Auf allen Wegen lassen sich ausgedehnte Straßenpassagen, die man am besten mit dem Bus absolvieren sollte, nicht vermeiden. Ich habe von Rachiv eine Route durch die niedrigen Hügel bis zum Grenzübergang in Solotvino ausgekundschaftet, bin den Weg allerdings noch nicht gewandert.
Schwierigkeiten
Die ukrainischen Waldkarpaten erinnern an die Überschreitung der Niederen Tatra in der Slowakei. Es geht aus einem Talort meist sehr steil aufwärts durch den Wald, bis in einer Höhe von 900 m bis 1000 m die Waldgrenze erreicht wird. Dort findet man langstreckte, mit Blaubeergebüsch bedeckte Höhenzüge (Polonina = Einöde) vor, auf denen sich der Weg (oft ein rauer Fahrweg) im ständigen Auf und Ab immer auf der höchsten Linie bewegt. Es gibt ein knappes Dutzend dieser großen, offenen Poloninas in den ukrainischen Karpaten, von denen sechs überschritten werden. Im Nordwesten sind die Gipfel dieser Berge um die 1200 m hoch, nach Südosten hin werden sie immer höher und kumulieren im über 2061 m hohen Hoverla, dem höchsten Gipfel der Ukraine. Am Ende eines solchen Höhenzugs geht es ebenso steil hinab wie beim Aufstieg.
Die Überschreitungen nehmen oft mehrere Tage in Anspruch, so dass Zelt und „Campingausrüstung“ Pflicht sind, da es keine Berghütten gibt. Dabei solle man bedenken, dass man auf Wind und Wetter ausgesetzten Höhen übernachten muss, was angesichts der nicht unbeträchtlichen Höhe (und des oft schlechten Wetters) einige Ansprüche an die Qualität der Ausrüstung stellt.

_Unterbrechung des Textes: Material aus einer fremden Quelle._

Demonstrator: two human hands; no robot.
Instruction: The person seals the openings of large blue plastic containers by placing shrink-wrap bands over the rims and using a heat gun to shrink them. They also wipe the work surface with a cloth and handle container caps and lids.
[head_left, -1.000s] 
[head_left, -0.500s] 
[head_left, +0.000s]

Die Überschreitungen, wie ich sie geplant und auch durchgeführt habe, beginnen und enden in der Regel in einer Ortschaft, in der sich auch ein Hotel befindet, so dass man zumindest alle paar Tage in den Genuss einer heißen Dusche und eines „richtigen“ Betts kommen kann.
Die POI-Datei, die ich zusammengestellt habe, enthält als Wegmarken neben den Hotels auch die Positionen vieler Quellen, die meist vorhandenen Lebensmittelgeschäften und Bars (was oft das gleiche ist) in den kleinen Dörfern.
Kartenmaterial
Topografische und Wanderkarten auf Papier für die gesamten ukrainischen Karpaten sind in der Buchhandlung in der Altstadt von Uzhgorod erhältlich, die sich an der Kreuzung der Dovzhenka- mit der Voloshina-Straße befindet.
Für das GPS-Gerät ist in den letzten ein, zwei Jahren ist die Reit- und Wanderkarte so erweitert worden, dass die komplette Route abgedeckt ist, allerdings nicht in der Qualität (und dem Informationsgehalt), die man beispielsweise von Deutschland her gewohnt ist. Auf dieser Karte sind auch viele der markierten Wanderwege eingezeichnet, so dass sie zur Orientierung völlig ausreicht.
Ich habe mit der norwegischen „OSM Topo Summer Ukraine“ eine zweite OSM-Karte entdeckt und auf meinem GPS-Gerät mitgenommen, die nicht nur meiner Meinung nach ein schöneres Kartenbild aufweist, sondern auch deutlich mehr Informationen (mehr Wege) bietet, allerdings sind keine Markierungen eingezeichnet.
Die dritte Karte auf der SD-Karte meines GPS-Geräts habe ich selbst erstellt, und zwar auf Grundlage der (freien) Generalstabskarten 1:50.000 und 1:100.000 aus den 1970/80er-Jahren, von denen ich eine (digitale) Sammlung besitze. Diese Karten sind viel besser zur groben Orientierung geeignet als die OSM-Karten, enthalten aber natürlich weit weniger detaillierte Informationen. Ein Vergleich mit aktuellen Papierkarten zeigt, dass sich in den ukrainischen Waldkarpaten in den letzten 50 Jahren nicht viel geändert hat.
Es ist recht kompliziert und langwierig, die Karten für die Darstellung in einem Garmin-GPS umzusetzen, außerdem ist ein Firmware-Patch beim Gerät selbst erforderlich. Hier gibt es eine detaillierte Anleitung „Garmin-Karten selbst gebaut“. Das Kartenmaterial und die Garminkarten sind so umfangreich, dass ich sie nicht auf dem Server ablegen kann, sondern auf Anforderung (E-Mail) auf WEtransfer (natürlich kostenlos) zum Download bereitstelle.